Sen. Rand Paul looking for partnerships in Louisville to lower juvenile crime rates, similar practices could reach Owensboro

March 13, 2022 | 12:10 am

Updated March 13, 2022 | 8:20 am

Senator Rand Paul is working on partnerships in Louisville to find a way to make community centers more accessible to children after school and hopes it could lead to lower gun violence throughout the state pertaining to juveniles.

Paul said that the solution to gun violence among juveniles isn’t an easy solution, otherwise, it would have been solved before.

“We have to draw together to try to look for solutions. I think if there were an easy solution, someone would have done it a long time ago,” Paul said.

He references the December shooting where a 16-year old was shot waiting for a bus in Louisville and said that for a solution to be found, thought has to go into where the kids go after school.

With this in mind, he is in talks with Jefferson County Public Schools to provide transportation provided by the schools back to Boys and Girls Clubs directly following school.

“Why don’t we make the first stop leaving school the Boys and Girls Club, and then they go [there],” Paul said. “What would happen is maybe 10 people get off and then they go to a place that hopefully is safe or safer.”

In providing this opportunity he hopes to replace the accessibility to the unsafe environments at home or elsewhere the youth may be subjected to.

Executive Director of the H.L. Neblett Center Keith Cottoner said that a system similar to this in Owensboro would be beneficial to himself and other after-school programs.

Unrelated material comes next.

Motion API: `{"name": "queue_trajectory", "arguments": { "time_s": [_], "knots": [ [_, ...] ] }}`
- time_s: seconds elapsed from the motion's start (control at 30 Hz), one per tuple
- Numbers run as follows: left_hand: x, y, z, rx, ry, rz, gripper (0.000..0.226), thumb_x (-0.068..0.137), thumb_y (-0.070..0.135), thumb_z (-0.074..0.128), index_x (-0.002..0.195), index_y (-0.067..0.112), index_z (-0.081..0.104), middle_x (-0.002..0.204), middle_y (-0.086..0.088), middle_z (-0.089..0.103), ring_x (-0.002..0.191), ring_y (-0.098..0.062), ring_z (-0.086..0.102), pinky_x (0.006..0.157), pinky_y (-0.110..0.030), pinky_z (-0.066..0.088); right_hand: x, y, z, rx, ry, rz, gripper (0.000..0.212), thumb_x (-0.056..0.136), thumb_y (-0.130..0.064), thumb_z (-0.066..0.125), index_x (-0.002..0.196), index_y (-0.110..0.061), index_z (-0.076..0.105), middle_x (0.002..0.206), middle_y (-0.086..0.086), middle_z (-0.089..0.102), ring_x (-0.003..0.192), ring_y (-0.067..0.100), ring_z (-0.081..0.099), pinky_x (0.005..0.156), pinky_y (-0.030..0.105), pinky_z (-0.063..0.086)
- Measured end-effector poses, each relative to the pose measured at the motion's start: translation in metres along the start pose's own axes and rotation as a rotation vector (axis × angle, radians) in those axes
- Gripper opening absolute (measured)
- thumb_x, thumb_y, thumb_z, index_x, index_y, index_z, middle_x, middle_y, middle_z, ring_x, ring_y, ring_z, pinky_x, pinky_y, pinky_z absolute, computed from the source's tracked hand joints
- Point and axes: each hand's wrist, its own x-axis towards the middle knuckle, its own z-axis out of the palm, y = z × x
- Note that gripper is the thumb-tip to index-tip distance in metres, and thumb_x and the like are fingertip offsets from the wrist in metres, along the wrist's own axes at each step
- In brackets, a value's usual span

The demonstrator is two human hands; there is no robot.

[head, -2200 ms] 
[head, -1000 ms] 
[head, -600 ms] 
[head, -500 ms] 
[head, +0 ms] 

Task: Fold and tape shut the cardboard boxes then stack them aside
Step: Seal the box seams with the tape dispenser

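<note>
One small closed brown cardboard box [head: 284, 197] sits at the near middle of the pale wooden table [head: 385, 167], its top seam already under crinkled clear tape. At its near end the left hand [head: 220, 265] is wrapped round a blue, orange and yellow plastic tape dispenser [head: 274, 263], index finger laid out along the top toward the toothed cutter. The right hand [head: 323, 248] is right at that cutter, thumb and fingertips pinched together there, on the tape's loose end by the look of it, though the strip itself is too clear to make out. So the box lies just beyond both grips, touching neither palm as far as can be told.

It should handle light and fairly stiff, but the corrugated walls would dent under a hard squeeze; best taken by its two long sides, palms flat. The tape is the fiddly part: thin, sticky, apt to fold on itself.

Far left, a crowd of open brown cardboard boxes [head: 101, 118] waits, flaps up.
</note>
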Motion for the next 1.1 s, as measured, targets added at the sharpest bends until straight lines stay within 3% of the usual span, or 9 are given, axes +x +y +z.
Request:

At the Neblett Center, Cottoner said that when they have to employ their own people to drive out to get the students, they ultimately are losing staff momentarily while picking up some students.

As of right now, they mostly pick up students from all across the city and only one school has a school bus drop them off at the center.

With his time in Louisville at the YMCA, he also knows firsthand — as a worker and a parent — how beneficial provided transportation is to the local centers for all involved.

“The child receives homework help, they are fed and it’s extremely beneficial for my child and working parents who couldn’t get them to the care center,” Cottoner said.

He said it also helps the care centers with fuel costs and other associated costs and would be open to conversations with local superintendents to provide more of an opportunity to the students.

Girls, Inc. was reached out to but was unable to comment in time.

As it pertains to the war in Ukraine he said that the war is very unlike the war in Afghanistan as Ukrainians are fighting back and putting up a great deal of resistance.

“Ukrainians are staying and fighting; [President Volodymyr Zelenskyy] has put up at least a great symbolic sort of resistance so far and I think the Russians are gonna have to at some point calculate what it’s like to be in a country where people don’t want you there,” he said.

And while he sends his thoughts and prayers to the country, he notes that people who are in need of American arms and weapons, ‘ought to pay for our arms rather than just give them all away.’

Also in contrast to the war in Afghanistan, he said does not think bringing in Ukrainian refugees to the states would be beneficial to Ukraine. While he said it would be compassionate, he believes it’s better if the citizens of Ukraine flee into the neighboring countries with the hope of coming back.

In the case of them seeking refugee status here, he notes that it would be harder for Ukrainians to return back to their properties and organize resistance at the border to continue fighting. Similar to the Afghan refugees he feels if it were to happen it wouldn’t be as beneficial for the country in the long run.

He noted that while he does sympathize with the refugees from Afghanistan, a great deal of them are now living in America and can’t return back to the country and start anew for their home.

“They would be the people you would want to form a new government in Afghanistan — they’re all gone. You can see how sometimes we may have great sympathy for people that may not be best for their country for them all to leave,” Paul said.